In the bloodstream, 90% of active thiamin (TPP) is carried by red blood cells while 10% is transported in the bloodstream as free thiamin and thiamin monophosphate bound mostly to the protein albumin.

In the diet, animal food sources provide active thiamin while plant food sources provide free thiamin.1

Urinary excretion of thiamin cannot be detected when vitamin intake is below the required levels. On the other hand, when intake exceeds saturation in the body, thiamin and/or its metabolites are actively excreted into urine to prevent excessive toxicity of the vitamins.2

In patients who have thiamin deficiency, the most common conditions that bring them to a clinician include neuropathies, depression, myalgia, cardiomyopathies or takes diuretics and/or eat a high carbohydrate diet.3

What Is Thiamin Deficiency In Celiac Disease and/or Gluten Sensitivity?

  • Relationship between thiamin deficiency and celiac disease. Thiamin deficiency is a classic symptom of celiac disease that results when the level within cells is too low to meet needs of the body for this crucial vitamin which is caused by malabsorption.
  • Relationship between thiamin deficiency and features. This deficiency is characterized by these impairments: 1) carbohydrate metabolism causing muscular weakness with wasting leading to loss of calf and thigh muscle; 2) cardiac function causing heart enlargement with high blood pressure leading to heart failure; and 3) neural function causing dulled intellect leading to dementia.
  • Relationship between thiamin deficiency and and niacin deficiency. Thiamin deficiency commonly accompanies and can cause vitamin B3 (niacin) deficiency.
  • Relationship between thiamin deficiency and mineral deficiencies. Thiamin deficiency is made worse by deficiencies of magnesium and manganese because these nutrients are required for the functions of thiamin.
  • Relationship between thiamin deficiency and diet. A study investigating life-long gluten-free diet in celiac disease patients shows that inadequate intake of thiamin is common (more than 10% of study patients) and so is magnesium (10%) which may relate to habitual poor food choices in addition to inherent deficiencies in the gluten free diet. “Dietary education should also address the achievement of adequate micronutrient intake.”4
  • Relationship between thiamin deficiency and increased need in children. Research shows that in children with celiac disease, there is a need for greater than normal intake of thiamin because of a greater than normal urinary excretion of thiamin.5

How Prevalent Is Thiamin Deficiency In Celiac Disease and/or Gluten Sensitivity?

Thiamin deficiency is common in patients with untreated celiac disease.6

Thiamin deficiency is also common in treated patients with celiac disease.

Concerning the adequacy of thiamin intake of patients on a gluten free diet, more than one in 10 of both newly-diagnosed and experienced women had inadequate thiamin intakes.  More than one in 10 newly-diagnosed men had inadequate thiamin intakes.
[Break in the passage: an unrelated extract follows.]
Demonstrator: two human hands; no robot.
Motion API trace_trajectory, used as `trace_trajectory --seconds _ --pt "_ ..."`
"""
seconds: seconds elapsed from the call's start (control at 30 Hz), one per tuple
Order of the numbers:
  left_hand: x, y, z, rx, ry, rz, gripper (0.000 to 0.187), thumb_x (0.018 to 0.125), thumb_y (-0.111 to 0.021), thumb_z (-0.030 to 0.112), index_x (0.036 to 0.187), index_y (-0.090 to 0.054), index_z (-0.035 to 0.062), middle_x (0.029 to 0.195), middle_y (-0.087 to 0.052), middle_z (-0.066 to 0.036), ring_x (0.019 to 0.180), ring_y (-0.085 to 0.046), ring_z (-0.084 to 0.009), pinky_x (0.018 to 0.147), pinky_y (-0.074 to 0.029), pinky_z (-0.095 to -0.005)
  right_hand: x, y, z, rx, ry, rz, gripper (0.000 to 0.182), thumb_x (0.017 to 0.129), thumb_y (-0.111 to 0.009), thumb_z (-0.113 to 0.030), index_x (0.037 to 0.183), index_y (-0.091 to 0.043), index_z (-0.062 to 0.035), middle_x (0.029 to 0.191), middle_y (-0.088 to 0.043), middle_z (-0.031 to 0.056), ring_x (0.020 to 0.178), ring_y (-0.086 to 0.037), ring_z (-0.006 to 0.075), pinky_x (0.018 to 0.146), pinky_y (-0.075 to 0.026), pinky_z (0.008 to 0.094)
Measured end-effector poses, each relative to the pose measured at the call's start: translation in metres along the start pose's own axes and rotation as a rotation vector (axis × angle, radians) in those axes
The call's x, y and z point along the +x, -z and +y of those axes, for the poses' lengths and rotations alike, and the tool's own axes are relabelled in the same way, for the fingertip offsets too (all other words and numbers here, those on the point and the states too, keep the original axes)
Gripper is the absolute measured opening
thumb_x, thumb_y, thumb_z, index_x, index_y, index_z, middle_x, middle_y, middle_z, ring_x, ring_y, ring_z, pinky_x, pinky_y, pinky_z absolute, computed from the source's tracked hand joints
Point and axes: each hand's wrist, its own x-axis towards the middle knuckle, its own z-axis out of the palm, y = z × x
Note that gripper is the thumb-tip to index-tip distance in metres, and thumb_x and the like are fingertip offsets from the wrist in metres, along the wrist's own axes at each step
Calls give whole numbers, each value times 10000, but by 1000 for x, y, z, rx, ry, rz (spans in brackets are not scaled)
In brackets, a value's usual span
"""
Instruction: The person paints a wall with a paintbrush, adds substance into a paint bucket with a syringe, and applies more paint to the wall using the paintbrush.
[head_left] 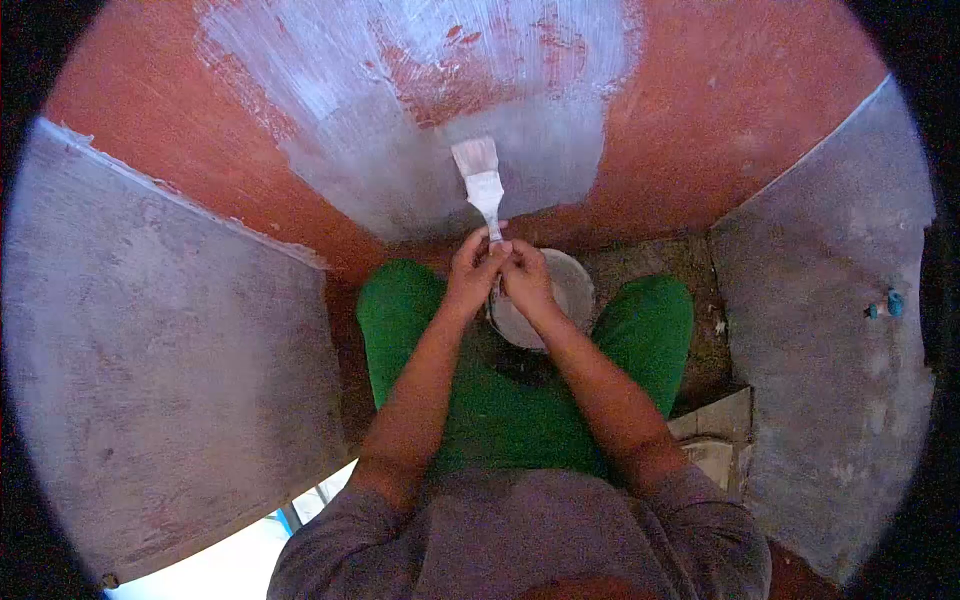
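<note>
A paintbrush (484, 185) with a white-coated head points up toward the wall, its handle low in both my hands. My left hand (476, 272) is closed around the handle's end, fingers wrapped. Beside it my right hand (527, 277) pinches the same handle end, thumbs meeting there. Beneath my hands, between my knees, stands a round bucket (572, 290) with pale paint in it, partly covered by my right forearm. Ahead, the reddish wall (690, 110) carries a broad patch of whitish-grey paint (350, 150), streaky at the top, and the bristles overlap that patch in this view.
Grey-painted walls stand close on the left (180, 330) and right (830, 300). A small blue fitting (893, 303) sticks out of the right wall. My green-clad knees (650, 315) flank the bucket. A bright opening (245, 560) shows at lower left.
</note>
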Motion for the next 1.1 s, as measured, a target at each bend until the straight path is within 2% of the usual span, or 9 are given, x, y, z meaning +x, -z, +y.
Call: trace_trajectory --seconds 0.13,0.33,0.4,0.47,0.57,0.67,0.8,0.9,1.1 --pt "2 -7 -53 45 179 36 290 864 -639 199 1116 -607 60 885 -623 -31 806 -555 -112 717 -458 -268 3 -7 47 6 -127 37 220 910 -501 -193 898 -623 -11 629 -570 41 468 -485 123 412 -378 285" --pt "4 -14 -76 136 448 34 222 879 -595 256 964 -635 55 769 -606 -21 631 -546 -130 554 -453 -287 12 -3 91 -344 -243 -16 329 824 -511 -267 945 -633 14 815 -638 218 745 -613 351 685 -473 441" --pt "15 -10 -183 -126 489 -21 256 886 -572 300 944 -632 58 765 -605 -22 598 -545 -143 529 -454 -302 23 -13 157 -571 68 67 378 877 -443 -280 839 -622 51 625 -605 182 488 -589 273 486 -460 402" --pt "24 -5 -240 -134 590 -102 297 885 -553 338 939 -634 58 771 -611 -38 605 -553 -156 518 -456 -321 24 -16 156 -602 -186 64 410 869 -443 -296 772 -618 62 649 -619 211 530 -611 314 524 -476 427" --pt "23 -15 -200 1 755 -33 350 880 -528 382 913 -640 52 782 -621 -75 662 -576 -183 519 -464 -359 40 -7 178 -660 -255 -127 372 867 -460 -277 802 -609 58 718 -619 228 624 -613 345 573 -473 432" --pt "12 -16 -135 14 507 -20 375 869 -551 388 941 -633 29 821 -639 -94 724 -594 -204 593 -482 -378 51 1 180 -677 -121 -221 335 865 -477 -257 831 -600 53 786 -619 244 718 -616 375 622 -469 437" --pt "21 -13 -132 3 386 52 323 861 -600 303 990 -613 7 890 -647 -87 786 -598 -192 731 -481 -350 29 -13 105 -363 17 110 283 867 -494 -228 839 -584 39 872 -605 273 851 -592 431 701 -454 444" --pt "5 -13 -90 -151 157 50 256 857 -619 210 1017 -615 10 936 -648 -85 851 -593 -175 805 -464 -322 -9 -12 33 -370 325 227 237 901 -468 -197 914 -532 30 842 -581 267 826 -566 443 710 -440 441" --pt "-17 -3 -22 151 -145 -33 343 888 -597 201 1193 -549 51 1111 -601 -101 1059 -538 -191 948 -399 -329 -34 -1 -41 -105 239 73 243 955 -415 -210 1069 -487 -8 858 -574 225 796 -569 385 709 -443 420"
Dietary education should address the achievement of adequate micronutrient intake.7

A German study found that the average daily micronutrient intake of vitamin B1 in male and female patients was significantly lower in celiac patients compared to the non-celiac population. Based on these findings, regular (laboratory) monitoring of celiac patients should be recommended.8.

What Are The Symptoms Of Thiamin Deficiency?

Thiamin deficiency is marked by these symptoms:

Metabolic:

  • Decreased urine output.
  • Fatigue.
  • Feeling cold.
  • Loss of appetite.
  • Weight loss.

Digestive:

  • Abdominal discomfort.
  • Constipation.
  • Indigestion.

Neurologic:

  • Anxiety.
  • Apathy.
  • Confusion.
  • Decline in thinking skills (such as impaired math skills, impaired memory, poor concentration, difficulty recalling information, faulty judgment).
  • Depression.
  • Irritability.
  • Low morale.
  • Insomnia (sleep disturbances).
  • Pain or tingling in arms and leg.

Muscular:

  • Cardiomyopathies.
  • Pain over heart.
  • Peripheral neuropathy.
  • Progressive heart failure.
  • Weakness.
  • Weakness of eye muscles.

Advanced thiamin deficiency can take the course of “wet,” “dry,” or “cerebral” beriberi syndromes, which if untreated progresses to death.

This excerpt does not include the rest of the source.